* _Task objective_
Word for word, copy the entire listing below, but do not carry over any pictures.

====

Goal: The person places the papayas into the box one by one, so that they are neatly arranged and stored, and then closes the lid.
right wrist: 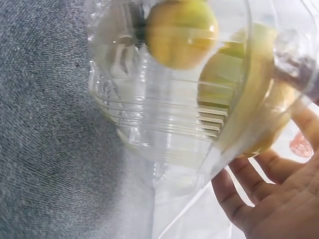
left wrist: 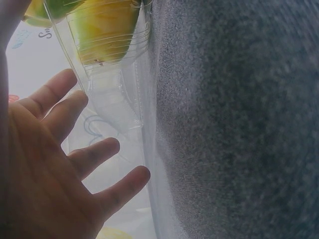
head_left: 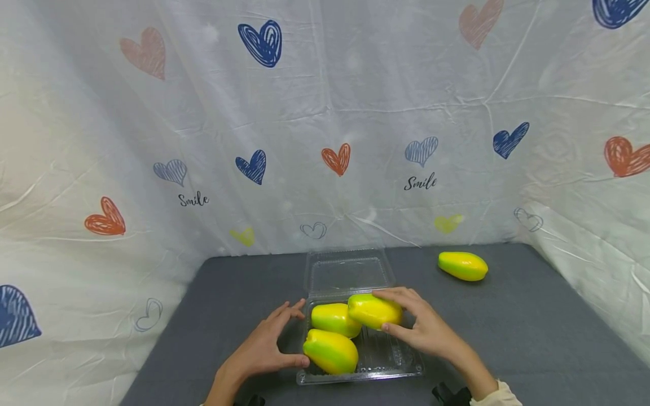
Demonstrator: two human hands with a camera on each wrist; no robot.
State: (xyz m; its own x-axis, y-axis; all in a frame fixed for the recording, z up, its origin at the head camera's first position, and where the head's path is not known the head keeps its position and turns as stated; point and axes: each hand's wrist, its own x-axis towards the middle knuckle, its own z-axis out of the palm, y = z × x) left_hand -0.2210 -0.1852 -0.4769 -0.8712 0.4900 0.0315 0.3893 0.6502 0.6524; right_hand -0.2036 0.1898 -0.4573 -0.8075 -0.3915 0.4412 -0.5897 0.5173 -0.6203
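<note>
A clear plastic clamshell box [head_left: 378, 361] lies open, and two yellow-green papayas sit in its left side, a front papaya [head_left: 331, 352] and a back papaya [head_left: 335, 320]. My right hand [head_left: 421, 321] grips a third papaya [head_left: 374, 310] between thumb and fingers, over the back part of the box; it overlaps the back papaya in the head view. My left hand [head_left: 266, 344] is at the left rim with fingers spread, its thumb tip beside the front papaya. In the left wrist view the fingertips [left wrist: 77, 99] are right at the box's clear wall.
Another papaya [head_left: 463, 266] lies at the back right of the grey-covered table [head_left: 533, 338]. The box's transparent lid [head_left: 349, 272] is folded back behind it. A white curtain [head_left: 325, 124] printed with hearts hangs behind the table and along the sides.
</note>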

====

* _Expected answer_
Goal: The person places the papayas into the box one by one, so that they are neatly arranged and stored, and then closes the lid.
right wrist: 
left wrist: 
head_left: 
Demonstrator: two human hands with a camera on each wrist; no robot.
State: (xyz m; its own x-axis, y-axis; all in a frame fixed for the recording, z up, its origin at the head camera's first position, and where the head's path is not known the head keeps its position and turns as stated; point and axes: each hand's wrist, its own x-axis towards the middle knuckle, its own z-axis out of the palm, y = z × x) left_hand -0.2210 -0.1852 -0.4769 -0.8712 0.4900 0.0315 0.3893 0.6502 0.6524; right_hand -0.2036 0.1898 -0.4573 -0.8075 -0.3915 0.4412 -0.5897 0.5173 -0.6203
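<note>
A clear plastic clamshell box [head_left: 378, 361] lies open, and two yellow-green papayas sit in its left side, a front papaya [head_left: 331, 352] and a back papaya [head_left: 335, 320]. My right hand [head_left: 421, 321] grips a third papaya [head_left: 374, 310] between thumb and fingers, over the back part of the box; it overlaps the back papaya in the head view. My left hand [head_left: 266, 344] is at the left rim with fingers spread, its thumb tip beside the front papaya. In the left wrist view the fingertips [left wrist: 77, 99] are right at the box's clear wall.
Another papaya [head_left: 463, 266] lies at the back right of the grey-covered table [head_left: 533, 338]. The box's transparent lid [head_left: 349, 272] is folded back behind it. A white curtain [head_left: 325, 124] printed with hearts hangs behind the table and along the sides.
</note>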

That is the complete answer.